**TASK REQUIREMENTS:** Begin at the line containing "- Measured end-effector" in the data below and go on through the line containing "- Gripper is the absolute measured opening", repeating each line exactly; include both ends and no other line.

------------------------------------------------

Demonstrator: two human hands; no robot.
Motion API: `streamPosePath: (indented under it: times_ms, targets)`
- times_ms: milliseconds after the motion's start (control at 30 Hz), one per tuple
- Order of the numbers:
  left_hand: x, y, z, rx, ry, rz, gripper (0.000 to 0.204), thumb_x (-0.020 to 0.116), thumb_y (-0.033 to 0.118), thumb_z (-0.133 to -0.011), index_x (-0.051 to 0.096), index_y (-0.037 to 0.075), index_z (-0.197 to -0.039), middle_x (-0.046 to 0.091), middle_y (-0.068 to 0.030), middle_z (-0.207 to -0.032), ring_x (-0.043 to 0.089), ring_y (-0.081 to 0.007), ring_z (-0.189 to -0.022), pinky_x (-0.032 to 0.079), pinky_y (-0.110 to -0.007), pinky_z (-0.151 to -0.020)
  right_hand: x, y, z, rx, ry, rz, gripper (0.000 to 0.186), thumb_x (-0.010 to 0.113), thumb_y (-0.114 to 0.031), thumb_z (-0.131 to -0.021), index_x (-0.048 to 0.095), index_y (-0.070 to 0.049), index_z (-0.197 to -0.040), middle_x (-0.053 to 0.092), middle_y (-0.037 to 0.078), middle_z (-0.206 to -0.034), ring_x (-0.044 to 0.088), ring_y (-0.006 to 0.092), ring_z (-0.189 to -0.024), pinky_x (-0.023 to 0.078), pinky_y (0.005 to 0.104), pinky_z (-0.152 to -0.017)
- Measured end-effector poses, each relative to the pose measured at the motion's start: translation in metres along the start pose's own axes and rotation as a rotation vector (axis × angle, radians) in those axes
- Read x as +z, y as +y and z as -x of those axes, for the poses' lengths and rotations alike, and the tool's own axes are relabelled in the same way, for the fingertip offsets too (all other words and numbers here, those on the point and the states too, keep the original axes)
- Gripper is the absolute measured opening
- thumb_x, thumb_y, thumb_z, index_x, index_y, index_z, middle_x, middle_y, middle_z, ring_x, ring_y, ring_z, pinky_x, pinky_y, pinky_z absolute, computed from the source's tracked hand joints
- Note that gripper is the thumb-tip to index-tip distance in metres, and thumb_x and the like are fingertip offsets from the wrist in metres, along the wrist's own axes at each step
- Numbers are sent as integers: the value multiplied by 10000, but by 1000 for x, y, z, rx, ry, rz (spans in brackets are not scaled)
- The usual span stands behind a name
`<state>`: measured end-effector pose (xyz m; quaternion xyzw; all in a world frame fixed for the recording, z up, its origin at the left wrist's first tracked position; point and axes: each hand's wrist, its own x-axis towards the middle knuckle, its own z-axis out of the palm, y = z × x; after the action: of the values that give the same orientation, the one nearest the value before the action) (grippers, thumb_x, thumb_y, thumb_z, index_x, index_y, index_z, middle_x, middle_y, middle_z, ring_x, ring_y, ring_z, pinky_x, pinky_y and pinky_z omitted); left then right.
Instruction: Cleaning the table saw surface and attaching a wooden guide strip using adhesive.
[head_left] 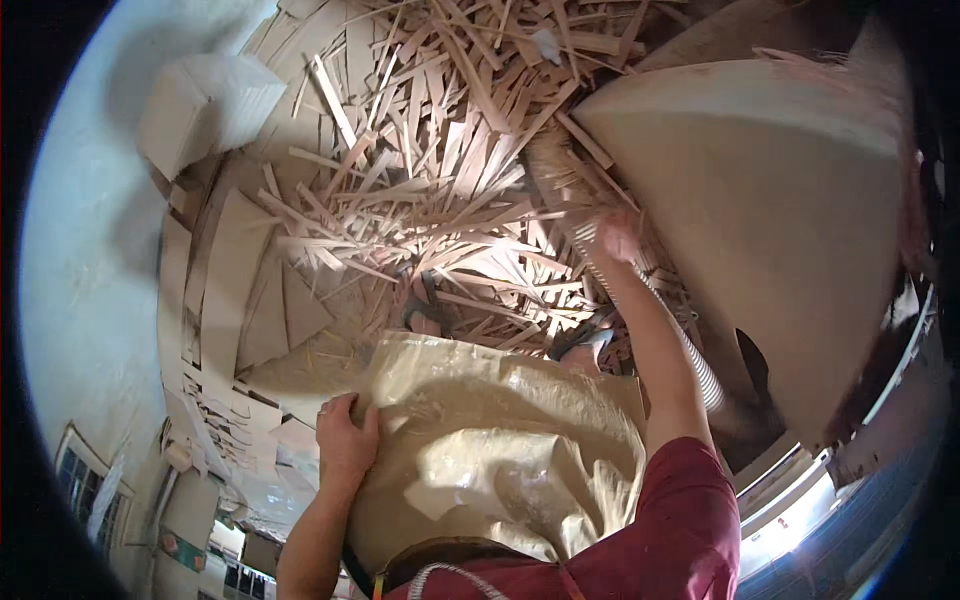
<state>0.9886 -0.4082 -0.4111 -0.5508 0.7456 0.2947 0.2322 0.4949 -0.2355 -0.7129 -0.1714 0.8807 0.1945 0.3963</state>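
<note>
A tan, shiny, crinkled apron (pixel 500 400) spreads across my front, its far edge over my feet. Against its left edge lies my left hand (pixel 347 440), thumb and fingers a little apart, with nothing visible in it. My right arm stretches forward on the right side. At its end, my right hand (pixel 617 237) is bright and blurred beside a ribbed grey hose (pixel 690 345) and some wood strips; its fingers cannot be made out. Loose thin wood strips (pixel 450 140) lie heaped ahead of both hands.
My sandalled feet (pixel 425 305) stand among the strips. A large pale curved panel (pixel 760 200) rises on the right. Flat board pieces (pixel 235 270) lean along the left side, below a pale box-shaped block (pixel 205 110) by the wall.
</note>
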Motion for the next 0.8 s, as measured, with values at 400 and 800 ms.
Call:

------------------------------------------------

**TASK RESPONSE:**
- Measured end-effector poses, each relative to the pose measured at the motion's start: translation in metres along the start pose's own axes and rotation as a rotation vector (axis × angle, radians) in those axes
- Read x as +z, y as +y and z as -x of those axes, for the poses' lengths and rotations alike, and the tool's own axes are relabelled in the same way, for the fingertip offsets too (all other words and numbers here, those on the point and the states too, keep the original axes)
- Gripper is the absolute measured opening

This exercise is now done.